[Requirement]
Give back the full listing, character for character, with no pictures.

[Data for processing]
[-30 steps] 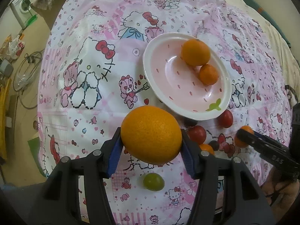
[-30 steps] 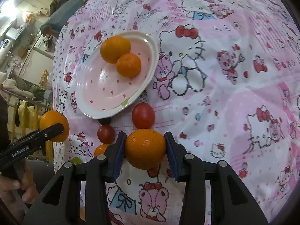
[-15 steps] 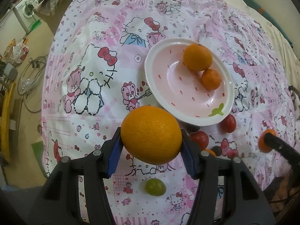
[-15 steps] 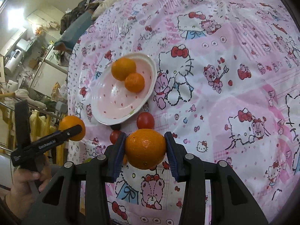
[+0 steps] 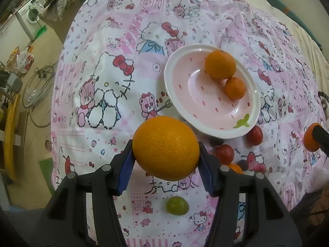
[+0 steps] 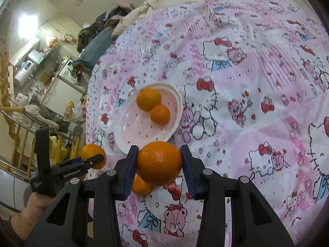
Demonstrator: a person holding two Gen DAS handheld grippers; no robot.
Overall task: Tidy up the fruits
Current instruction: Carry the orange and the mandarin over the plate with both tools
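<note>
Nearest in the left wrist view, the left tongs (image 5: 166, 154) grip a large orange (image 5: 165, 147) between their blue pads, held in the air above the patterned bedspread (image 5: 102, 61). In the right wrist view the right tongs (image 6: 159, 164) are clenched on a smaller orange (image 6: 159, 163) in the same way. Both fruits seem to be carried this way so they can go together to the plate (image 5: 176, 94), where two oranges (image 5: 220, 66) already lie touching at the upper right side of the bowl.

Just under the left tongs, low in the frame, a green fruit (image 5: 177, 205) lies alone. Right of centre, several red tomatoes (image 5: 224, 154) and a small dark fruit sit close against the lower rim of the plate, so they are probably not yet sorted.

The left and lower part of the plate is free, which gives room for both oranges. The rim is low and the cloth is soft and wrinkled, so a round fruit may roll. Further up, the bedspread is open, and its left edge falls to the floor.
</note>
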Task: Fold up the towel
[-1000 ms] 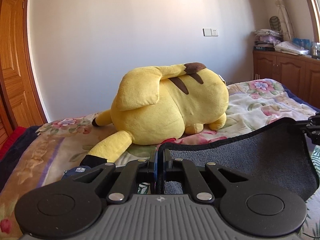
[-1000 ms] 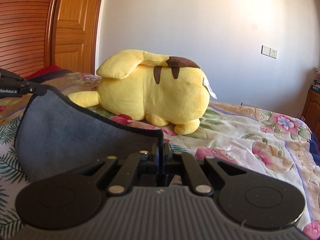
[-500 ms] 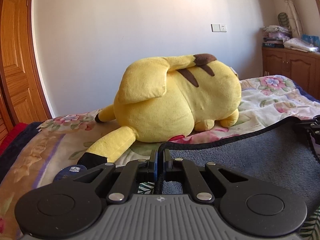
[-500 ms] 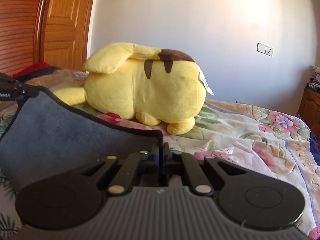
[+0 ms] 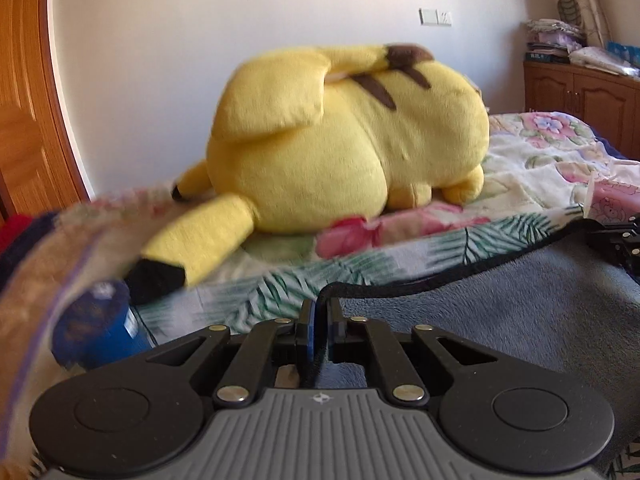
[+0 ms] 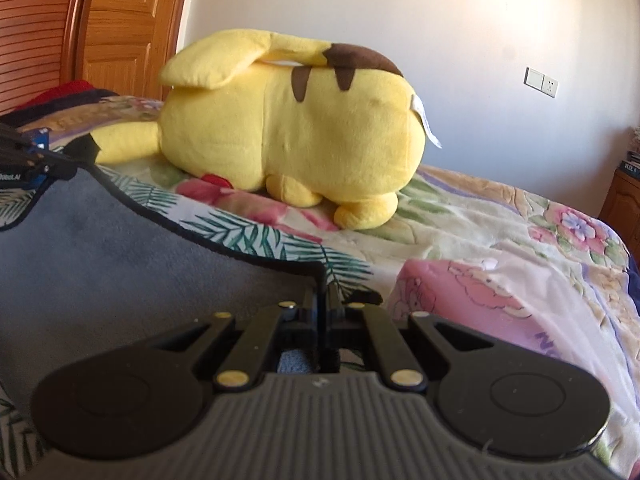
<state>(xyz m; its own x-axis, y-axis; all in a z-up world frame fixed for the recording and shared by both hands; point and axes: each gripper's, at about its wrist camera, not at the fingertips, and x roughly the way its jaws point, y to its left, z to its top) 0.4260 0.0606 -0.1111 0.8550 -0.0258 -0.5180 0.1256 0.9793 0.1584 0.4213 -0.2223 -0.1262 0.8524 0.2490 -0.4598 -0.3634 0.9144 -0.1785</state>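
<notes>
A grey towel with a black hem (image 5: 500,312) is stretched between my two grippers over the bed. My left gripper (image 5: 319,312) is shut on the towel's left corner. My right gripper (image 6: 323,292) is shut on its right corner; the towel (image 6: 100,264) spreads to the left in the right wrist view. The right gripper shows at the right edge of the left wrist view (image 5: 616,244). The left gripper shows at the left edge of the right wrist view (image 6: 36,164). The towel hangs low, close to the bedspread.
A big yellow plush toy (image 5: 344,140) lies on the floral bedspread (image 5: 532,168) just beyond the towel. A blue tin (image 5: 96,328) sits by its foot at the left. A wooden door (image 6: 128,28) and a wooden cabinet (image 5: 584,92) flank the bed.
Both grippers have moved forward and down with the towel. The plush toy looks nearer and the towel's far edge now lies lower, close to the bedspread.
</notes>
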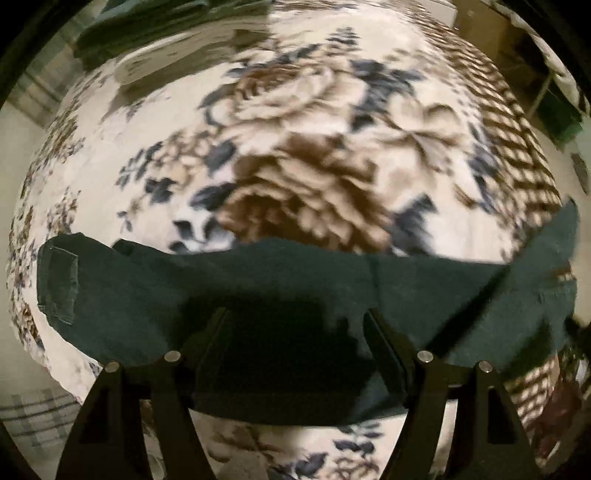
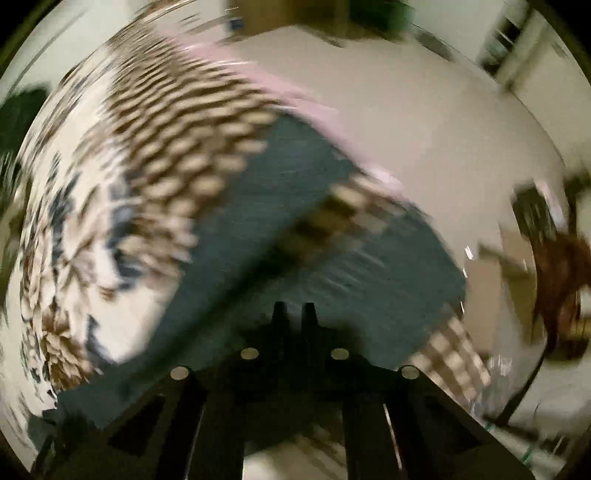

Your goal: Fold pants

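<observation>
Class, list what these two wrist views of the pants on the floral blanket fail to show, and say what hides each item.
1. Right wrist view: whether the right gripper pinches the pants; motion blur smears them.
2. Left wrist view: the pants' near middle; the left gripper's shadow darkens it.
3. Left wrist view: the dark pile beyond the floral blanket; blurred and cut by the top edge.

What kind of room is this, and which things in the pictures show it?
Probably a bedroom at home. Dark green pants lie spread on a floral blanket that seems to cover a bed, and more dark folded cloth sits at its far edge. The right view is too blurred to add much.
</observation>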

[Exercise output]
[-30 steps] 
[-30 steps] 
[-15 steps] 
[-15 steps] 
[+0 steps] 
[+0 steps] 
Demonstrator: a person holding two Gen DAS handheld grippers; no robot.
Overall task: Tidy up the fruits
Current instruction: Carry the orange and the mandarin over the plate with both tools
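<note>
Nearest in the left wrist view, the left tongs (image 5: 166, 154) grip a large orange (image 5: 165, 147) between their blue pads, held in the air above the patterned bedspread (image 5: 102, 61). In the right wrist view the right tongs (image 6: 159, 164) are clenched on a smaller orange (image 6: 159, 163) in the same way. Both fruits seem to be carried this way so they can go together to the plate (image 5: 176, 94), where two oranges (image 5: 220, 66) already lie touching at the upper right side of the bowl.

Just under the left tongs, low in the frame, a green fruit (image 5: 177, 205) lies alone. Right of centre, several red tomatoes (image 5: 224, 154) and a small dark fruit sit close against the lower rim of the plate, so they are probably not yet sorted.

The left and lower part of the plate is free, which gives room for both oranges. The rim is low and the cloth is soft and wrinkled, so a round fruit may roll. Further up, the bedspread is open, and its left edge falls to the floor.
</note>
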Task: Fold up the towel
[-1000 ms] 
[-1000 ms] 
[-500 ms] 
[-500 ms] 
[+0 ms] 
[+0 ms] 
<state>(xyz m; its own x-axis, y-axis; all in a z-up world frame fixed for the recording and shared by both hands; point and axes: each gripper's, at about its wrist camera, not at the fingertips, and x roughly the way its jaws point, y to its left, z to its top) 0.4260 0.0606 -0.1111 0.8550 -0.0258 -0.5180 0.1256 0.9793 0.1584 0.4213 -0.2223 -0.1262 0.8524 0.2490 -0.4598 -0.3634 0.9144 -0.1785</state>
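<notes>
A grey towel with a black hem (image 5: 500,312) is stretched between my two grippers over the bed. My left gripper (image 5: 319,312) is shut on the towel's left corner. My right gripper (image 6: 323,292) is shut on its right corner; the towel (image 6: 100,264) spreads to the left in the right wrist view. The right gripper shows at the right edge of the left wrist view (image 5: 616,244). The left gripper shows at the left edge of the right wrist view (image 6: 36,164). The towel hangs low, close to the bedspread.
A big yellow plush toy (image 5: 344,140) lies on the floral bedspread (image 5: 532,168) just beyond the towel. A blue tin (image 5: 96,328) sits by its foot at the left. A wooden door (image 6: 128,28) and a wooden cabinet (image 5: 584,92) flank the bed.
Both grippers have moved forward and down with the towel. The plush toy looks nearer and the towel's far edge now lies lower, close to the bedspread.
</notes>
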
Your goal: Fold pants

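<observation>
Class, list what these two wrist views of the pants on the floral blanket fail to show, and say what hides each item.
1. Right wrist view: whether the right gripper pinches the pants; motion blur smears them.
2. Left wrist view: the pants' near middle; the left gripper's shadow darkens it.
3. Left wrist view: the dark pile beyond the floral blanket; blurred and cut by the top edge.

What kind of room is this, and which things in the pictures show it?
Probably a bedroom at home. Dark green pants lie spread on a floral blanket that seems to cover a bed, and more dark folded cloth sits at its far edge. The right view is too blurred to add much.
</observation>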

Work on this exercise is now complete.